Problem requirements →
Although the entries contain pictures, write out only their text, exactly as it stands.

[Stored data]
________________________________________

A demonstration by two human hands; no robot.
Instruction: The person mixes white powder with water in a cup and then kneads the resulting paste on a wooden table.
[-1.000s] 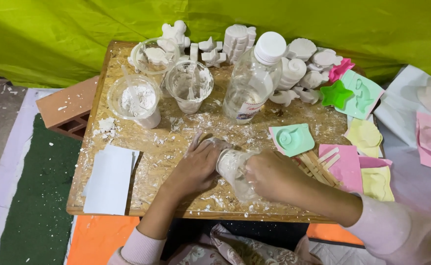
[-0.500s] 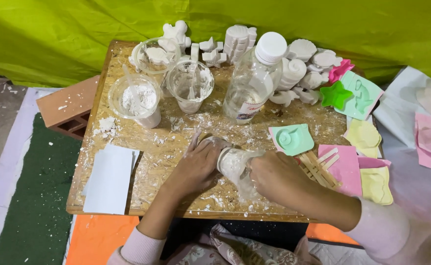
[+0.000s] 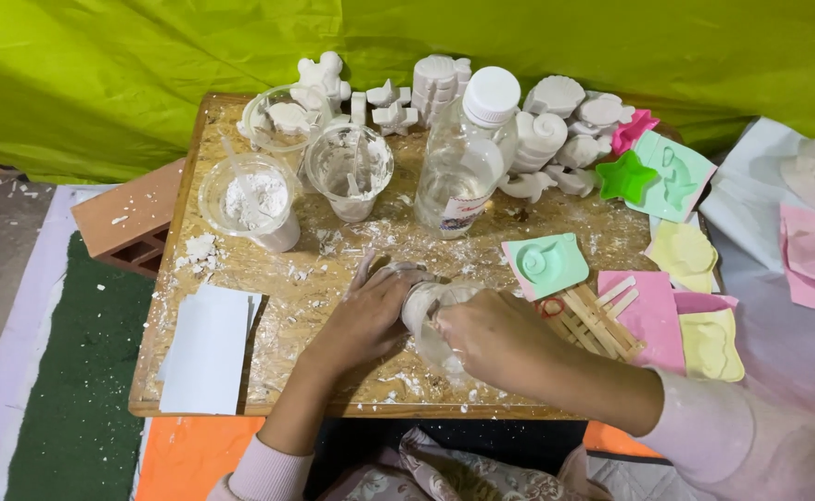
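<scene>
- Far left, a white sheet of card (image 3: 207,347) lay flat near the edge of the chipboard table (image 3: 268,278), with a brick (image 3: 129,223) beside the table's corner.
- Behind it, two clear plastic cups (image 3: 250,199) stood dusted with white powder.
- The left hand (image 3: 370,311) came in low, wrist bent, fingers curled over the left side of a white plaster-smeared mould (image 3: 430,311) and gripping it.
- That mould sat just above the table's near middle, pinched between both hands.
- The right hand (image 3: 491,339) closed on it from the right, knuckles up, forearm slanting in from the lower right.
- Behind, a clear bottle (image 3: 463,158) with a white cap stood upright, a small label low on its side.
- Right of the hands: a mint-green shell mould (image 3: 545,264), wooden sticks (image 3: 597,320), then pink and yellow moulds (image 3: 681,315).
</scene>
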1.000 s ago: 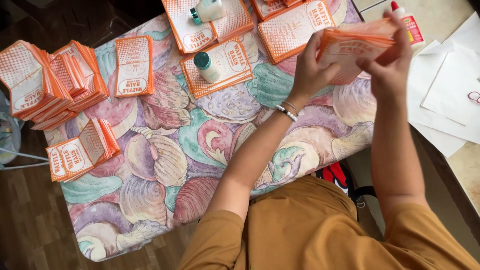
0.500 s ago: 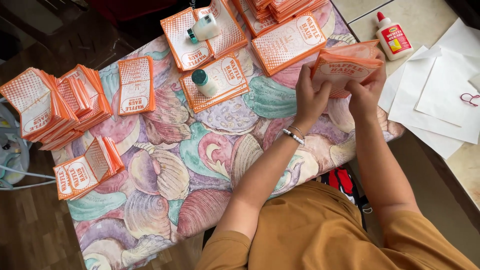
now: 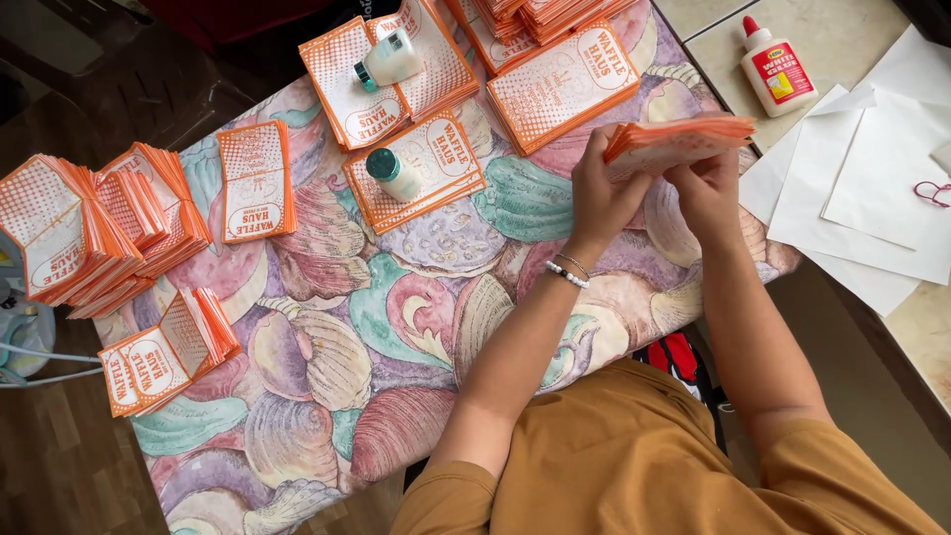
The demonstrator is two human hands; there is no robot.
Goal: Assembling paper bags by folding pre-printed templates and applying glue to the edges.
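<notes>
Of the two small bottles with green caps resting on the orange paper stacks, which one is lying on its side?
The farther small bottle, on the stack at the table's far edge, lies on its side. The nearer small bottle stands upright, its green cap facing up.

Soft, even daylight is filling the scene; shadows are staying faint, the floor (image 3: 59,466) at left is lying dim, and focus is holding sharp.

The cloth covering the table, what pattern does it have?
The cloth has large seashells in pink, purple, teal and cream; the head view shows it.

Shell-patterned tablecloth (image 3: 327,327); dark wood floor (image 3: 50,466), beige tiled counter (image 3: 842,40)
</notes>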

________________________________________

Task response →
A demonstration by two human hands; no robot.
Instruction: The person mixes white powder with water in a cup and then kneads the resulting paste on a wooden table.
[-1.000s] 
[-0.500s] 
[+0.000s] 
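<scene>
- Far left, a white sheet of card (image 3: 207,347) lay flat near the edge of the chipboard table (image 3: 268,278), with a brick (image 3: 129,223) beside the table's corner.
- Behind it, two clear plastic cups (image 3: 250,199) stood dusted with white powder.
- The left hand (image 3: 370,311) came in low, wrist bent, fingers curled over the left side of a white plaster-smeared mould (image 3: 430,311) and gripping it.
- That mould sat just above the table's near middle, pinched between both hands.
- The right hand (image 3: 491,339) closed on it from the right, knuckles up, forearm slanting in from the lower right.
- Behind, a clear bottle (image 3: 463,158) with a white cap stood upright, a small label low on its side.
- Right of the hands: a mint-green shell mould (image 3: 545,264), wooden sticks (image 3: 597,320), then pink and yellow moulds (image 3: 681,315).
</scene>
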1.000 s ago: 
0.500 s ago: 
now: 
The demonstrator is two human hands; there is no robot.
Goal: Assembling paper bags by folding pre-printed templates and applying glue to the edges.
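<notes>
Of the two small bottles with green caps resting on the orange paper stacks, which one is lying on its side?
The farther small bottle, on the stack at the table's far edge, lies on its side. The nearer small bottle stands upright, its green cap facing up.

Soft, even daylight is filling the scene; shadows are staying faint, the floor (image 3: 59,466) at left is lying dim, and focus is holding sharp.

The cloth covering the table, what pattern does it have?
The cloth has large seashells in pink, purple, teal and cream; the head view shows it.

Shell-patterned tablecloth (image 3: 327,327); dark wood floor (image 3: 50,466), beige tiled counter (image 3: 842,40)
</notes>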

The answer given above is the complete response.